Is it true you met some people along the way who claim they are descendants of people who actually cooked  Cook?

SAM: Yes there are a couple of people who claim that to be true, but apparently there are quite a number of people in Hawaii that make that distinction. There’s no question that part of him was actually Cooked – it's a complicated question because cannibalism, which was quite common in the Pacific, wasn’t really so much about giving added protein as much as a very complex set of beliefs, probably not one we should get into right now! One of the things that was often common was that you were absorbing the mana (Maori for “power”) of the person that you were consuming. I’m not entirely clear what the motives were of those people, but a lot of Cook’s body was actually reclaimed in the following days. It’s a sad and sorry business on all sides, and I found it very distressing to be at that place. I personally can’t really celebrate the murder of anyone, whatever your feelings about that person are, but it happened, and it was certainly worth examining.     
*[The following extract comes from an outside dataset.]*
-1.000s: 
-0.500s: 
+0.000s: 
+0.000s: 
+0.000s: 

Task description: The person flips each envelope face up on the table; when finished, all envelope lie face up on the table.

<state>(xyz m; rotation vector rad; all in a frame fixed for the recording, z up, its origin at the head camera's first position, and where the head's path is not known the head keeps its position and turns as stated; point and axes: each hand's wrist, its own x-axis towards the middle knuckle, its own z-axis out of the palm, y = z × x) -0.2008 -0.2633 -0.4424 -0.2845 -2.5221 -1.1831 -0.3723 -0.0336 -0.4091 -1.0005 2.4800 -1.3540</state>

You took a year off from acting to make this seafaring documentary. Can you share what that was like and what you learned personally?

SAM: It was a full year out with no acting, no great loss really (laughs). It was great to take a year off acting actually, but I’ve always been interested in documentary, and I’ve made a number of them in the past but this was six hours, and we would go away for two or three weeks at a time and then we’d come home again and then go somewhere new, and every time it was completely thrilling to get away.  

You own a vineyard, Two Paddocks in Gibbston. How does your Pinot Noir compare to the Marlborough Sounds?

SAM: I have four little vineyards in Central Otago, when it comes to wine I always think comparisons are odious! Central Otago Pinos are very distinctive, and I like to think mine are absolutely unique.  

Do you have any other upcoming projects in the pipeline we can look forward to?

SAM: Hopefully I'll be in England in a matter of weeks, and we’re getting back into the new Jurassic World film!